The deal with Ernst & Young, approved Tuesday by OSC vice chairman James Turner, is the first time that a new “no contest” rule is being used.
That means Ernst & Young neither admits or denies the allegations set out by the OSC staff in the cases of Sino-Forest and Zungui Haixin Corp.
Sino-Forest, a forestry company, was listed on the Toronto Stock Exchange while Zungui Haixin, a footwear and apparel company, traded on the Toronto venture exchange.
Both companies raised millions from investors in Canada, but eventually questions were raised about fraudulent practices with overstated assets and revenues.
“The settlement agreement is in the public interest,” OSC lawyer Yvonne Chisholm told the hearing. “This settlement achieves key regulatory goals and we submit will have a deterrent effect on Ernst & Young and on other auditing firms.”
As well, Chisholm noted that Ernst & Young officials have agreed to co-operate with the OSC in an ongoing case against Sino-Forest’s executives, including making partners and executives available to testify.
Linda Fuerst, lawyer for Ernst & Young, told the hearing that the settlement avoids the “time, expense and uncertainty,” around the two separate cases against Ernst & Young that were scheduled to take place over nearly 100 days.
Fuerst emphasized that OSC staff made no specific fraud allegations against Ernst & Young.
“The honesty and integrity of Ernst and Young and its people were never in question,” she added.
Turner agreed to the deal, noting that the settlement likely would not have been reached if not for the new “no contest” clause introduced by the OSC.
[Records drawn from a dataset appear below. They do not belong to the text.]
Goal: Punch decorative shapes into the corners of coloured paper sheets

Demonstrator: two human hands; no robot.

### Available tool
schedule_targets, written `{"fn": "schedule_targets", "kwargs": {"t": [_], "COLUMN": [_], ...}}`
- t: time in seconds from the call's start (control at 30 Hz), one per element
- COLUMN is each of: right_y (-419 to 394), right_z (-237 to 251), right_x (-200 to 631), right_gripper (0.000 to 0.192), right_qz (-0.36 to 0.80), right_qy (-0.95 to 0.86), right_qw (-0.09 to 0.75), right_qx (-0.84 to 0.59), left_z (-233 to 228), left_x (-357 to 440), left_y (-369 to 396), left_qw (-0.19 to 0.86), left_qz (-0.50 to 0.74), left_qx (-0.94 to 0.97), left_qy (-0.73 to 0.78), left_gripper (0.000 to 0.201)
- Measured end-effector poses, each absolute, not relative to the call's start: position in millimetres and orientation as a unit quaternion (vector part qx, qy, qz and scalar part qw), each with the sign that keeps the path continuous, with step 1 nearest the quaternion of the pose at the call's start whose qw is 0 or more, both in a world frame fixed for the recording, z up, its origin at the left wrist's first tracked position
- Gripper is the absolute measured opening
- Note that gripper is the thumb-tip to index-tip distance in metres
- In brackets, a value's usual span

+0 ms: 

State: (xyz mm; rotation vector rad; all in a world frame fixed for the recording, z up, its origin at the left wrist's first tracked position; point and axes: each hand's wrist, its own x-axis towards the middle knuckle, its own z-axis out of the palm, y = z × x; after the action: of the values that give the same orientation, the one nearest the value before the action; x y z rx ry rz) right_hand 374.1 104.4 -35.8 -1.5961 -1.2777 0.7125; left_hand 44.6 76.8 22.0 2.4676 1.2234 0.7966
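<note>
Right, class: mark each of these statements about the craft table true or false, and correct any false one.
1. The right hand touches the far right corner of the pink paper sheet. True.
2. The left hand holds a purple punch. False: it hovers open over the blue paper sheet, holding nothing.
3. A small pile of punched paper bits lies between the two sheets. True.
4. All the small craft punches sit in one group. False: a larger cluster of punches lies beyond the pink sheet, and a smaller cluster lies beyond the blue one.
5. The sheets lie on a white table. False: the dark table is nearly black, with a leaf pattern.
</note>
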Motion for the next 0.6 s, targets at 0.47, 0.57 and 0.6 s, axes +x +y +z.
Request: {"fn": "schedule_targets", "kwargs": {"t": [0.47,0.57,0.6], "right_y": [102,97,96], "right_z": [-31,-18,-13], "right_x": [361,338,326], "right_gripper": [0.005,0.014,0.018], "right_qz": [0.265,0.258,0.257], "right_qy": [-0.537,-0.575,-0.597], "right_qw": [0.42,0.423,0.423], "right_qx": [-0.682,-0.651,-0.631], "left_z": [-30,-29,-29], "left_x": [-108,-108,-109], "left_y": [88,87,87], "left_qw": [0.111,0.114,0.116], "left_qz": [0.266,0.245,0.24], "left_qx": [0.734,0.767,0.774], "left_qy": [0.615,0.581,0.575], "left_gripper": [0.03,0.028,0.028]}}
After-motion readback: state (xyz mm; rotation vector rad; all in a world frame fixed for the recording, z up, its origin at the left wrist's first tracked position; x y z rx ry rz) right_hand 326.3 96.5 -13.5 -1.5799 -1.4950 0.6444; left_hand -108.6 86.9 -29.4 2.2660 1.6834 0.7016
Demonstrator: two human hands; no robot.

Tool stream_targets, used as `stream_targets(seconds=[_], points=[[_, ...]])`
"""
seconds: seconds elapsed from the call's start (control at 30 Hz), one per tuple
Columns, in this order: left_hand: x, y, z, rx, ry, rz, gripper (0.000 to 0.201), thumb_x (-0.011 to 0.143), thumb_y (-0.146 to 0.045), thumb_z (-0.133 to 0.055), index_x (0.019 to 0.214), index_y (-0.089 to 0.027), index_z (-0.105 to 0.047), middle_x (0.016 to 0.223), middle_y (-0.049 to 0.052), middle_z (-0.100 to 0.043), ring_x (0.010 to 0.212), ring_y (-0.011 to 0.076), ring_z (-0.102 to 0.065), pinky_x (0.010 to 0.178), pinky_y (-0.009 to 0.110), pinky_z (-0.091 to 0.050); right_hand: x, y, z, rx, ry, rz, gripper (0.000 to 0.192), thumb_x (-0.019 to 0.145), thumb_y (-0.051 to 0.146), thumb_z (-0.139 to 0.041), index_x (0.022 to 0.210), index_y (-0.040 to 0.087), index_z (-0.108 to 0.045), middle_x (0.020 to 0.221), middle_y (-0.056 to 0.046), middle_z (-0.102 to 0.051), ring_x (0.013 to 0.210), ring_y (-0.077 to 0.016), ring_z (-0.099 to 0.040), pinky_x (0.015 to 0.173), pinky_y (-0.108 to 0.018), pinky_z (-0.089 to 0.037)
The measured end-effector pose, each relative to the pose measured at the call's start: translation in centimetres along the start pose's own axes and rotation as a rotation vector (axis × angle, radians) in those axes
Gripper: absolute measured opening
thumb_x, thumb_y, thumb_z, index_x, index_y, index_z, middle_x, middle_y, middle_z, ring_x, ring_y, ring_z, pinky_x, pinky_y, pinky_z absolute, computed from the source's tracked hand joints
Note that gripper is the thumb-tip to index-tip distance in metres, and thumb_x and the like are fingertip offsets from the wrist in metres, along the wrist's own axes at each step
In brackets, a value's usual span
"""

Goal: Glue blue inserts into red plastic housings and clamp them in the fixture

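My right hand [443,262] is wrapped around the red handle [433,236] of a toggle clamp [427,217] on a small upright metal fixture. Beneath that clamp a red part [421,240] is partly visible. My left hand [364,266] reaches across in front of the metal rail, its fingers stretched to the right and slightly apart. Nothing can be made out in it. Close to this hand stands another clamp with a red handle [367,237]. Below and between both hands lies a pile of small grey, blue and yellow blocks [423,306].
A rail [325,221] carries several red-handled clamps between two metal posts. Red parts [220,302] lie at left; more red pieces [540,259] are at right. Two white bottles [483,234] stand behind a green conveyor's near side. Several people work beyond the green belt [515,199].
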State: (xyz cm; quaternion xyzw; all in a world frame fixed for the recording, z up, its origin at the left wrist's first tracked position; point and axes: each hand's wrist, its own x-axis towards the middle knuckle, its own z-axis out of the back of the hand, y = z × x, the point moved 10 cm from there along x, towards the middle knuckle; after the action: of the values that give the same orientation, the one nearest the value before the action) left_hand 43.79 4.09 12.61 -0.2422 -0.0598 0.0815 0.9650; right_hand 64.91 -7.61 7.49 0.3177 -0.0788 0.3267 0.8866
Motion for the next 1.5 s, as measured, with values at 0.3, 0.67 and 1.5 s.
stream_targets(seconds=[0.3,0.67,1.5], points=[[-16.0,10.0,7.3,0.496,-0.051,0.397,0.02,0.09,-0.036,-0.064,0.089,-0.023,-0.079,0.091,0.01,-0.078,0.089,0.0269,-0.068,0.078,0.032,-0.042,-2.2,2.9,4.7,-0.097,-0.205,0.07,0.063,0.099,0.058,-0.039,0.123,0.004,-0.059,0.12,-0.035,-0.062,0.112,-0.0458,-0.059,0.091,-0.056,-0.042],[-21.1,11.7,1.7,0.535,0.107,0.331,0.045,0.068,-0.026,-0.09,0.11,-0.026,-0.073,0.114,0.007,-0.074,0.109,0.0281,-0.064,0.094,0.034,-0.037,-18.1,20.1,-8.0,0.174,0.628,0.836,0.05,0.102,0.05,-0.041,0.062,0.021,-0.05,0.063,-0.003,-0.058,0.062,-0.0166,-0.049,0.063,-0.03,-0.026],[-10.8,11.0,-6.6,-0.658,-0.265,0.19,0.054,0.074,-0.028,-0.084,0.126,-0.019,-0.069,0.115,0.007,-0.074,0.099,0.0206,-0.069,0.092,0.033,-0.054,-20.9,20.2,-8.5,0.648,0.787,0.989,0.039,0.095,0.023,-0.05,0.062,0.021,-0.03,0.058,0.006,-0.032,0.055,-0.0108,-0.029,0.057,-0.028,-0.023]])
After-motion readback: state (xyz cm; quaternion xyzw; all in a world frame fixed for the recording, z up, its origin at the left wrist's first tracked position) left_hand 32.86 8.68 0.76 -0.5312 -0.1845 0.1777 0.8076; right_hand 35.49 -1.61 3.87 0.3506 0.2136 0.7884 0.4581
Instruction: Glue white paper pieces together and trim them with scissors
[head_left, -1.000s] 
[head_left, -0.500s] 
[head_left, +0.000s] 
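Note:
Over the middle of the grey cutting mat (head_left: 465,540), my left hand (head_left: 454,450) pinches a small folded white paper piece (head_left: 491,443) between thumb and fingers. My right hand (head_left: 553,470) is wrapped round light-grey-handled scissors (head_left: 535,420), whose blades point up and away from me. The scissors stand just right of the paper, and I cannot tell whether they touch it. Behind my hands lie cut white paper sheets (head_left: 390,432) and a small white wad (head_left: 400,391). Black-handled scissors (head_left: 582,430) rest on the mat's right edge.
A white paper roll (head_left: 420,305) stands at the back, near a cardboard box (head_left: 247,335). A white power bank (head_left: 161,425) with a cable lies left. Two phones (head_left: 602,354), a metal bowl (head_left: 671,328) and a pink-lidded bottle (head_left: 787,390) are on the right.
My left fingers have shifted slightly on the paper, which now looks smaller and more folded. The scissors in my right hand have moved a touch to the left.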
In a statement of allegations filed in 2012, the OSC said Ernst & Young failed to conduct their audits in accordance with relevant industry standards, including performing sufficient audit work to verify Sino-Forest Corp.’s ownership and existence of its most significant assets.
Similarly in the statement of allegations against Zungui Haixi Corp., the OSC said Ernst & Young relied on certain audit results “that raised more questions than they answered.” As well, Ernst & Young had “failed to treat multiple red flags about the company’s revenue and earnings with appropriate skepticism.”
In addition in 2013, Ernst & Young agreed to pay $117 million to settle a class-action lawsuit in the Sino-Forest case, and $2 million in a separate lawsuit in the Zungui Haixi case.
Hearings are currently under way at the OSC against five former executives of Sino-Forest Corp. accused of fraud.